O Secretário de Segurança, de uma canetada só, praticamente aboliu o direito ao trabalho noturno em nosso Estado, aquele executado entre 22 horas de um dia e as 5 horas do dia seguinte, tornando ineficaz a norma constitucional e a norma celetista! Uma conquista da civilização, reconhecida e consagrada pelo direito internacional, foi varrida, praticamente banida do nosso meio, da nossa comunidade, por ato administrativo abusivo, intolerável e inconstitucional. Ora, o “toque de recolher” não diminui a violência, serve apenas para mascará-la, paliativo ilusório que é criado com o intuito de aliviar a responsabilidade da Polícia, que vem sendo poupada da sua função maior: fazer o policiamento preventivo para evitar os crimes, trazer tranqüilidade ao cidadão.

A redução da violência deve vir através de um conjunto de ações com a finalidade de combater suas causas exógenas e endógenas, estas muito mais sérias que as primeiras.
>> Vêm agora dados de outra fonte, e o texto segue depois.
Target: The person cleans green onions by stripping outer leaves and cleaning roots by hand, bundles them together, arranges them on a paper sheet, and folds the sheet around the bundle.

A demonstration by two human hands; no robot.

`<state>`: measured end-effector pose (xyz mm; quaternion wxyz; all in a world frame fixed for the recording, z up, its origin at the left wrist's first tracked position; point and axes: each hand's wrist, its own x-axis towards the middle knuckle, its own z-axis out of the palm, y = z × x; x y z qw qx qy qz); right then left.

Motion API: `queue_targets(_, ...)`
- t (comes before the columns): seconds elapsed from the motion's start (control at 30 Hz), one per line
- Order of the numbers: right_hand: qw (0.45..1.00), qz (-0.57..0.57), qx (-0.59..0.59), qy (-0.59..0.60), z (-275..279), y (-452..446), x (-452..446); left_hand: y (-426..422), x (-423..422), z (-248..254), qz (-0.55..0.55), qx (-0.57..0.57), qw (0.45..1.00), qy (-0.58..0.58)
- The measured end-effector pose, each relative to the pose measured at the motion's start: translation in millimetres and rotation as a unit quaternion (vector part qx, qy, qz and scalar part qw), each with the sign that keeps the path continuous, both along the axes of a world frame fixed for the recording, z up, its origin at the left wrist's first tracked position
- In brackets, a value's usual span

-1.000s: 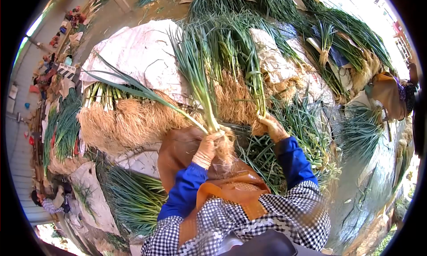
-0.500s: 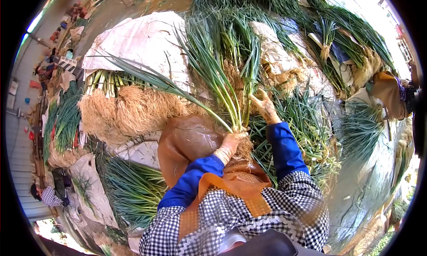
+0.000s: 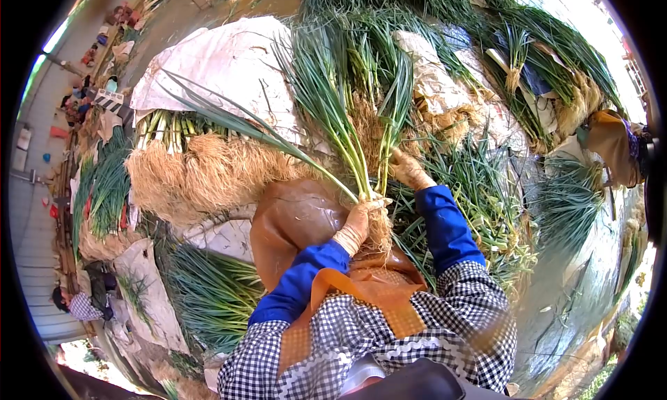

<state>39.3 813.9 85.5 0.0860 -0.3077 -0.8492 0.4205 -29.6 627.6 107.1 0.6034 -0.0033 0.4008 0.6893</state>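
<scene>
My left hand (image 3: pixel 358 221) is closed round the lower stems of a bunch of green onions (image 3: pixel 354 157), just above its tangled roots (image 3: pixel 379 232). The stems fan upward, and one long leafy stalk (image 3: pixel 281 144) leans far to the left. Against the right side of the bunch, my right hand (image 3: pixel 410 170) has its fingers bent in on the stems; the fingertips are partly hidden. Under the bunch, a brown apron (image 3: pixel 288 216) covers my lap.
Rooted green onions (image 3: pixel 208 165) lie at the left under a white sheet (image 3: pixel 215 66). Loose leaves (image 3: pixel 479 198) are heaped at my right. More green onions (image 3: pixel 208 296) lie at lower left. A person (image 3: pixel 83 304) is at the far left.
My right hand has moved down slightly and its spread fingers have drawn in against the stems. My left hand keeps its hold; the roots have swung a little left.
</scene>
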Motion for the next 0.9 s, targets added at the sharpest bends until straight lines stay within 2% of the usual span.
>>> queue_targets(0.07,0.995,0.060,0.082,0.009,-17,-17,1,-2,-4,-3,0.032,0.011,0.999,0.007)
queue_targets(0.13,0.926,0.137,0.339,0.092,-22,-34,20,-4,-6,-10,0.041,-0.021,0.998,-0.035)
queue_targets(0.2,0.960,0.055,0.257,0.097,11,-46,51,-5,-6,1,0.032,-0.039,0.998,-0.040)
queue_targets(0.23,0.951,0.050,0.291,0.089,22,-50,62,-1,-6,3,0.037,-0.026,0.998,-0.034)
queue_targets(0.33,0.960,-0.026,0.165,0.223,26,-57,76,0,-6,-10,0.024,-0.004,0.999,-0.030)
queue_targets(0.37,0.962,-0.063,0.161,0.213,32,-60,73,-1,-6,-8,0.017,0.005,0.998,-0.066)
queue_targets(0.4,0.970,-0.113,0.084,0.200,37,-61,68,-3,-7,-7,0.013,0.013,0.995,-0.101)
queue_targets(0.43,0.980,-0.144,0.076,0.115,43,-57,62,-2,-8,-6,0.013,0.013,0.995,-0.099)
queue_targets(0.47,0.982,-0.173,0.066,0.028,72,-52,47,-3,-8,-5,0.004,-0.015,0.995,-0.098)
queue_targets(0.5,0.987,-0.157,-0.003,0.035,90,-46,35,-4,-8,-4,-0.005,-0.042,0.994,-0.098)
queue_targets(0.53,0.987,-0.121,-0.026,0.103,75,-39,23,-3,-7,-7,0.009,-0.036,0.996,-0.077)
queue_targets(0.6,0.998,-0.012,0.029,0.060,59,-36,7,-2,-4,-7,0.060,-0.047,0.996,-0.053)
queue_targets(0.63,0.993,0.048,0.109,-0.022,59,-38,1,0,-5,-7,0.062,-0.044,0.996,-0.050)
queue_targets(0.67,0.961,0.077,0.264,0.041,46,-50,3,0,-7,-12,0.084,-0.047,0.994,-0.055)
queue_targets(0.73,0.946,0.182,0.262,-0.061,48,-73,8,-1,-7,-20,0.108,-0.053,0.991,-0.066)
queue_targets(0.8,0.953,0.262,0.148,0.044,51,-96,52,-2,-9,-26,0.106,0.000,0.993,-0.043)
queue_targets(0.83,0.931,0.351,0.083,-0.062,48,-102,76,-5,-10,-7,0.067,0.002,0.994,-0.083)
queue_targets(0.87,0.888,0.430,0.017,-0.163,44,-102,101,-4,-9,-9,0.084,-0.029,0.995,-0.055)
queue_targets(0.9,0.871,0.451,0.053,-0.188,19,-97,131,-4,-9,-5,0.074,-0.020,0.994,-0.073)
O governo deve investir maciçamente na educação fundamental e no ensino técnico, tomar medidas de contenção das favelas, possibilitar o acesso de todos a uma ocupação digna, revitalizar o sistema público de saúde e da segurança.

A reforma da lei penal e de execução penal é imprescindível, e também necessária a construção de um número adequado de penitenciárias, com medidas que obriguem todo o preso a trabalhar em benefício da comunidade, do país, da Nação. Afinal, não é demasiado acentuar que um governo que se preza cultiva uma constante e imperturbável preocupação com a educação, saúde e segurança do seu povo.